National Research Council, Institute of Biology and Agricultural Biotechnology (IBBA), Pisa Unit, Research Area of Pisa, Pisa, Italy (M.G., P.G.G., V.L.); Chiesi Farmaceutici S.p.A., Parma, Italy (P.P.); and Division of Thoracic Surgery, Department of Surgical Medical Molecular Pathology and Critical Care, University Hospital of Pisa, Pisa, Italy (M.L., V.A.).
National Research Council, Institute of Biology and Agricultural Biotechnology (IBBA), Pisa Unit, Research Area of Pisa, Pisa, Italy (M.G., P.G.G., V.L.); Chiesi Farmaceutici S.p.A., Parma, Italy (P.P.); and Division of Thoracic Surgery, Department of Surgical Medical Molecular Pathology and Critical Care, University Hospital of Pisa, Pisa, Italy (M.L., V.A.)
Drug Metab Dispos. 2019 Sep;47(9):961-965. doi: 10.1124/dmd.119.087031. Epub 2019 Jun 24.
Human arylacetamide deacetylase (AADAC) is a single microsomal serine esterase involved in the hydrolysis of many acetyl-containing drugs. To date, the presence and activity of the AADAC enzyme in human lungs has been scarcely examined.
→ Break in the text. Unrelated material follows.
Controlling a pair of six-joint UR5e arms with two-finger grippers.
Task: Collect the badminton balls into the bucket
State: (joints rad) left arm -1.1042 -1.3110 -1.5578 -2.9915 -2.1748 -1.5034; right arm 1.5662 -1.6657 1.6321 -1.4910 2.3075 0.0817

We investigated its gene and protein expression as well as interindividual variations in AADAC activities in a large number of human lungs ( = 25) using phenacetin as a selective substrate. The kinetic parameters and were determined. Our findings highlighted a high interindividual variability in both AADAC mRNA levels and hydrolysis activities. Furthermore, for the first time we demonstrated the presence of the AADAC protein in various lung samples by means of immunoblot analysis. As a comparison, phenacetin hydrolysis was detected in pooled human liver microsomes. Lung activities were much lower than those found in the liver. However, similar values were found, which suggests that this hydrolysis could be due to the same enzyme. Pulmonary phenacetin hydrolysis proved to be positively correlated with AADAC mRNA (* < 0.05) and protein (* < 0.05) levels. Moreover, the average values of AADAC activity in smokers was significantly higher than in nonsmoker subjects (* < 0.05), and this might have an important role in the administration of some drugs. These findings add more information to our knowledge of pulmonary enzymes and could be particularly useful in the design and preclinical development of inhaled drugs. SIGNIFICANCE STATEMENT: This study investigated the presence and activity of the AADAC enzyme in several human lungs. Our results highlight high interindividual variability in both AADAC gene and protein expression as well as in phenacetin hydrolysis activity. These findings add more information to our knowledge of pulmonary enzymes and could be particularly useful in the design and preclinical development of inhaled drugs.
人芳基乙酰氨基脱乙酰酶(AADAC)是一种单一的微粒体丝氨酸酯酶,参与许多含乙酰基药物的水解。迄今为止,人肺中 AADAC 酶的存在和活性很少被研究。我们使用非那西汀作为选择性底物,研究了大量人肺(= 25)中 AADAC 基因和蛋白表达以及个体间活性的变化。确定了动力学参数和。我们的研究结果强调了 AADAC mRNA 水平和水解活性的个体间高度变异性。此外,我们首次通过免疫印迹分析证明了各种肺样本中 AADAC 蛋白的存在。作为比较,在人肝微粒体中检测到非那西汀水解。肺活性远低于肝脏中发现的活性。然而,发现了相似的值,这表明这种水解可能是由于相同的酶。肺中非那西汀水解被证明与 AADAC mRNA(* < 0.05)和蛋白(* < 0.05)水平呈正相关。此外,吸烟者的 AADAC 活性平均值明显高于非吸烟者(* < 0.05),这在某些药物的给药中可能具有重要作用。这些发现增加了我们对肺酶的认识,并可能在吸入药物的设计和临床前开发中特别有用。意义:本研究研究了几种人肺中 AADAC 酶的存在和活性。我们的结果强调了 AADAC 基因和蛋白表达以及非那西汀水解活性的个体间高度变异性。这些发现增加了我们对肺酶的认识,并可能在吸入药物的设计和临床前开发中特别有用。